Here’s what the raw transcript would look like:
fundrise is a real estate investing platform complete with an app a
website and all the bells and whistles you'd expect from a tech
company that makes investing in highend real estate incredibly easy
you tell fundrise your investing goals and fundraise puts your money
into the real estate deals that are right for you you join the over
one hundred and seventy zero investors using fundrise to diversify
their portfolios without compromise sign up for free today at
fundrise that's f u n d r i s e i remember back when i was first
starting in radio working at npr this was in their old studios on m
street in washington dc my boss back then and my mentor keith talbot
who side note taught me what was possible with radio i would not be
here without keith we were in the studio listening to some recording
and this was back in the days of realtor tape recorders and so it was
long ago right and back then any realtor tape that you would throw up
on a machine at npr would start with i think it was like thirty seconds
Next, we’ll feed the same audio file through the AssemblyAI Speech-to-Text API but without disabling automatic punctuation and casing
Note:
Automatic punctuation and casing are always applied to a transcription text unless manually disabled.
Here’s what the new transcript would look like:
Fundrise is a real estate investing platform complete with an app, a
website, and all the bells and whistles you'd expect from a tech
company. That makes investing in highend real estate incredibly easy.
You tell fundrise your investing goals, and Fundraise puts your money
into the real estate deals that are right for you. You join the over
1700 investors using fundrise to diversify their portfolios without
compromise. Sign up for free today at fundrise. That's F-U-N-D-R-I-S-E.
I remember back when I was first starting in radio, working at NPR.
This was in their old Studios on M Street in Washington, DC. My boss
back then and my mentor, Keith Talbot, who, side note, taught me what
was possible with radio. I would not be here without Keith. We were in
the studio listening to some recording. And this was back in the days
of realtor tape recorders. And so it was long ago, right?
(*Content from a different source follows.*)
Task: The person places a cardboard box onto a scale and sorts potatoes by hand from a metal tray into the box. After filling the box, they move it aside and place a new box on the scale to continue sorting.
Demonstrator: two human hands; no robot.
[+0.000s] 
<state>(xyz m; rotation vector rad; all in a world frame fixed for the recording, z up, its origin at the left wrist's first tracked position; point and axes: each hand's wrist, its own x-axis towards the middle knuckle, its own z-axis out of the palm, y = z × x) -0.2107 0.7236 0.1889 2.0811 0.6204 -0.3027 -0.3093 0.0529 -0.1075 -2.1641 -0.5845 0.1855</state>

And back
then, any realtor tape that you would throw up on a machine at NPR
would start with, I think it was like 30 seconds.
The second transcription is much easier to read, right?
Diffchecker is a great tool to use to visually compare two transcripts. Here’s what it shows for the two above:
Raw transcript:
With punctuation and casing and ITN:
Using Punctuation and Casing with the AssemblyAI Speech-to-Text API
As stated above, the AssemblyAI Speech-to-Text API will automatically punctuate and apply properly cased proper nouns to the transcription text. Numbers will also automatically be converted to their written format.
However, if you would like to disable these features, simply set the punctuate
and format_text
parameters to false
in the JSON body. More details can also be found in the AssemblyAI docs.
Future Model Updates
Since the AssemblyAI Punctuation and Casing Model is built using a neural network, we are always incorporating the latest Deep Learning approaches and new State-of-the-Art techniques to see if we can improve our model. Our changelog, updated weekly, records all of these changes and improvements.
We also regularly feed the model new training data; however, there is always a fine balance between model size and inference speed–if you increase the size of your model too much, you may unintentionally decrease your prediction speed to an unacceptable level.